It's been translated into at least 40 different languages. It's consistently used by Early Years practitioners as a teaching aid. It's won numerous awards, and as sure as eggs is eggs, it has thrilled little learners everywhere since it's publication in 1969!
Hurrah, for Eric Carle and his wonderful picture book, The Very Hungry Caterpillar, for it is story of the week this week for the little Reception learners at Sunnyside School.
With it's simple text and distinctive collage illustrations, this fabulous story covers an array of educational themes - counting, foods, the days of the week, and the life cycle of the butterfly.
And it was the concept of transformation (from 'hungry caterpillar to 'beautiful butterfly') that team member Mrs Crayon, found herself exploring with her group of little learners today, as they cleverly fashioned their own hungry caterpillars from empty egg boxes.
Having established that a caterpillar's remarkable journey begins as a tiny egg, the conversation then focused on the next and most fascinating stage in the life cycle, that of the cocoon or chrysalis. Whilst they snipped and glued, painted and decorated, Mrs Crayon was keen to find out if her industrious group knew anything about the mysterious goings on deep inside a caterpillar's cocoon.
It has to be said the little makers struggled to offer any insights regarding cocoons, and just as Mrs Crayon was about to enlighten them herself, a budding entomologist in the group put down his glue stick and pipe cleaners and announced, "I know about cocoons I do! A caterpillar goes in one to have a think!"
Perfect, thought a completely outdone Mrs Crayon!
Where a caterpillar goes,
When he wants to contemplate important things.
Well, there is a little room,
In the depths of his cocoon,
Where he dreams of how he'd like to spread his wings.
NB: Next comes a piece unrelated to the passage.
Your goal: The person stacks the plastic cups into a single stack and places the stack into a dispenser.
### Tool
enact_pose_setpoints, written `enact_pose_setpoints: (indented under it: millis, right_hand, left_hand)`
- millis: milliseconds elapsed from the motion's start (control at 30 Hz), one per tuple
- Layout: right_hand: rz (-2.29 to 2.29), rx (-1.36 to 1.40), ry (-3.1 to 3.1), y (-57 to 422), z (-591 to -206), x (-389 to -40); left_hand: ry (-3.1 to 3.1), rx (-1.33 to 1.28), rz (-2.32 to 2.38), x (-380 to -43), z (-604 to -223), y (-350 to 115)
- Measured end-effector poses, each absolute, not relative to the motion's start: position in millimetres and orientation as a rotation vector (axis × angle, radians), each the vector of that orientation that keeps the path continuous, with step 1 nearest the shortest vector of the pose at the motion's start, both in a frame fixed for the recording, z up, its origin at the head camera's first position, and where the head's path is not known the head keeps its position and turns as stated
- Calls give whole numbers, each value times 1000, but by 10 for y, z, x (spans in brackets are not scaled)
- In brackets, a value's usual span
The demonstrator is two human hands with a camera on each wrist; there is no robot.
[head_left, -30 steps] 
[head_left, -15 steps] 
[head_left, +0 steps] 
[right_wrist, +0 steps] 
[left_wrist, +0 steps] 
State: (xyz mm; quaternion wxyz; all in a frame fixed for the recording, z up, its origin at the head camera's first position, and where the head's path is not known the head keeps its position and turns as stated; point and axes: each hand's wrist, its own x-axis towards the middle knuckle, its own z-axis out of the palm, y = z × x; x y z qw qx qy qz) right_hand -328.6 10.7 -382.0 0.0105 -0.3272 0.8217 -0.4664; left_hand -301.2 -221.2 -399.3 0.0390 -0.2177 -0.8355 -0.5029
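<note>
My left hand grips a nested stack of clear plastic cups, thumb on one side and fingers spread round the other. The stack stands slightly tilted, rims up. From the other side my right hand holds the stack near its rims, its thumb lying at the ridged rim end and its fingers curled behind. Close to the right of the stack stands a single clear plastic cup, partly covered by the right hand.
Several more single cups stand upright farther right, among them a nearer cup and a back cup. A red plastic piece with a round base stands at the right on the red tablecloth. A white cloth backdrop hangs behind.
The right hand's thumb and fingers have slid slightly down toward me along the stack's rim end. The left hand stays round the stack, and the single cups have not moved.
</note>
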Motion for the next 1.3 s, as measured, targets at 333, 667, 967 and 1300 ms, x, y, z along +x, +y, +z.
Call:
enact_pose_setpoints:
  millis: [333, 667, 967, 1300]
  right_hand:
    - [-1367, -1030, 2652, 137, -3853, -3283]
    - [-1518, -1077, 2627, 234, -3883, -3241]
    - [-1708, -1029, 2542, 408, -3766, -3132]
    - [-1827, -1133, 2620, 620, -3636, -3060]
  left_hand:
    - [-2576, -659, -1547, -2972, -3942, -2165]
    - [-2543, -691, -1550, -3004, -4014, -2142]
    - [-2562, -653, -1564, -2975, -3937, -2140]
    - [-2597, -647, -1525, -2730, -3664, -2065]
As his life before unravels,
He dreams of foreign travels,
And viewing the whole world from way up high.
Spending many happy hours,
Sipping nectar from the flowers,
No, he cannot wait to be a butterfly.
But until that special day,
In his cocoon he has to stay,
Where no more a caterpillar will he be.
Say farewell to all that munching,
During endless hours of lunching,
With a waistline twice the size of you and me!
Now, inside while he is shrinking,
You know he's busy thinking,
So don't disturb him is the message please!
The consequences will be tragic,
If you spoil nature's magic,
And deny a butterfly the summer's breeze.